**YOUR INSTRUCTIONS:** Will you quote precisely the lines that run from the top of the material below to the line containing "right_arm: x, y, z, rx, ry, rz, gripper", both ends included?
═══ GIVEN INFORMATION
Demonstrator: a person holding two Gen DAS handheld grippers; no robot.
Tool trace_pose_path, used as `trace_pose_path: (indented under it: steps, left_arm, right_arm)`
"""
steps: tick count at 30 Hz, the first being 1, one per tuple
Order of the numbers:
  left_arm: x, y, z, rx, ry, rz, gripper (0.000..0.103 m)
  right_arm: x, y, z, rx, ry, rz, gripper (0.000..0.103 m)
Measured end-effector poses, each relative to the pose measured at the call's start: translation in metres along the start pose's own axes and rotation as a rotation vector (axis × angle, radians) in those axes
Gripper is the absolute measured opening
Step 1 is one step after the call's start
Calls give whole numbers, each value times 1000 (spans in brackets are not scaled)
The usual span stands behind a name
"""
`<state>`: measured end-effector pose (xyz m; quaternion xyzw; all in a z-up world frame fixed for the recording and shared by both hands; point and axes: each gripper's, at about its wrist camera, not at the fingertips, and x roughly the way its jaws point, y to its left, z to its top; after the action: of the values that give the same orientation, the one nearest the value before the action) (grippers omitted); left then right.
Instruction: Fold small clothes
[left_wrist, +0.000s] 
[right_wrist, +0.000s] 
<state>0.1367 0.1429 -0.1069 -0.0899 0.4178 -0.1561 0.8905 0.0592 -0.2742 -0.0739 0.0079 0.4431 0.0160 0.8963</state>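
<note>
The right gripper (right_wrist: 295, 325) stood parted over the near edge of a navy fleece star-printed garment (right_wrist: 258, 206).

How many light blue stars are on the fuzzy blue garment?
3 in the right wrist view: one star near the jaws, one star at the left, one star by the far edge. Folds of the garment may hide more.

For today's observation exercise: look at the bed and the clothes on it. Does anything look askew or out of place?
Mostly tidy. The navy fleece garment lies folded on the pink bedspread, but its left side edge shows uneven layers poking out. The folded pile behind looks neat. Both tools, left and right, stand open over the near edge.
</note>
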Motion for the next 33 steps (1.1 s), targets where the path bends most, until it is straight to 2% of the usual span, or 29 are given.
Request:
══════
**REPLY:**
Demonstrator: a person holding two Gen DAS handheld grippers; no robot.
Tool trace_pose_path, used as `trace_pose_path: (indented under it: steps, left_arm, right_arm)`
"""
steps: tick count at 30 Hz, the first being 1, one per tuple
Order of the numbers:
  left_arm: x, y, z, rx, ry, rz, gripper (0.000..0.103 m)
  right_arm: x, y, z, rx, ry, rz, gripper (0.000..0.103 m)

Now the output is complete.